Exercise requirements:
Beginning at the line containing "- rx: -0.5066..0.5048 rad" in the material below and ending at the line containing "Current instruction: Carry", return each line exactly and add nothing.

Collected data:
____________
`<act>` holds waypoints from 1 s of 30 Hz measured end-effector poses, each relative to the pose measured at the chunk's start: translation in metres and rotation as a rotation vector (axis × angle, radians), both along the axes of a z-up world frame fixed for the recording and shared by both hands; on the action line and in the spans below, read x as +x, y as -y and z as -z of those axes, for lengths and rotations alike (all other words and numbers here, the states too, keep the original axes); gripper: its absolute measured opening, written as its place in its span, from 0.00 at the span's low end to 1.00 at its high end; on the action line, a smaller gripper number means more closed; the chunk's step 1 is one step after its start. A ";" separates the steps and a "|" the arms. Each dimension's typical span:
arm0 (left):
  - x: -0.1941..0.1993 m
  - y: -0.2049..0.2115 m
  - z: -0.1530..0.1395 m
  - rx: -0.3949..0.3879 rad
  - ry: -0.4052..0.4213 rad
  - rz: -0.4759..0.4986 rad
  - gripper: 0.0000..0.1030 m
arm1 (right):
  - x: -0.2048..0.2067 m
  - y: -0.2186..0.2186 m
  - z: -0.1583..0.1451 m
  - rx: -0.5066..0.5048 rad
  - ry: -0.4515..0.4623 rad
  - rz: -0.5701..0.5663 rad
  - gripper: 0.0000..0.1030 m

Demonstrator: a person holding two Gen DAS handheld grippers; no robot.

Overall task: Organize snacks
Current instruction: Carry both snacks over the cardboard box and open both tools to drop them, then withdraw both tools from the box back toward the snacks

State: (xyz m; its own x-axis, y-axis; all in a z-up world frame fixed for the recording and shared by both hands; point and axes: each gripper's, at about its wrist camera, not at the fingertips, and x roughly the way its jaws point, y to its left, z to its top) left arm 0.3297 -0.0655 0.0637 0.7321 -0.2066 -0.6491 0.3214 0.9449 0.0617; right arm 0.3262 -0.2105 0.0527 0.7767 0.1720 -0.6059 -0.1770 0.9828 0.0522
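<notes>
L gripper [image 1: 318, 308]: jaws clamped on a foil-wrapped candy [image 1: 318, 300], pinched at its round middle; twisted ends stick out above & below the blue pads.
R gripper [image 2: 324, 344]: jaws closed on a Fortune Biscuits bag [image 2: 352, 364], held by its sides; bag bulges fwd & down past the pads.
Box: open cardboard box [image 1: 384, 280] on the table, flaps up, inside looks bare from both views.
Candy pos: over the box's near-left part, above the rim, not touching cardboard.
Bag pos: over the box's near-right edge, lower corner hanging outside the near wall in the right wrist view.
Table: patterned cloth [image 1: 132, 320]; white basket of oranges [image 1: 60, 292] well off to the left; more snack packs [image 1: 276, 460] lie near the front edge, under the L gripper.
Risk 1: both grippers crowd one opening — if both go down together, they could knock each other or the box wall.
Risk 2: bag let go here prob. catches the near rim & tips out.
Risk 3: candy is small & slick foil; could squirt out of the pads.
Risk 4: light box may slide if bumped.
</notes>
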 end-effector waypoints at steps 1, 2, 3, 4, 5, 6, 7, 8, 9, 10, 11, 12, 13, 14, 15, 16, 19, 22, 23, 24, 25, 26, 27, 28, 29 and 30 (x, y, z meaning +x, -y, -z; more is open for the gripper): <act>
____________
Completed task:
  - rx: -0.5066..0.5048 rad
  - ry: -0.4515..0.4623 rad
  - rz: -0.5701..0.5663 rad
  - gripper: 0.0000..0.1030 m

Demonstrator: a person holding two Gen DAS handheld grippers; no robot.

Overall task: Organize snacks
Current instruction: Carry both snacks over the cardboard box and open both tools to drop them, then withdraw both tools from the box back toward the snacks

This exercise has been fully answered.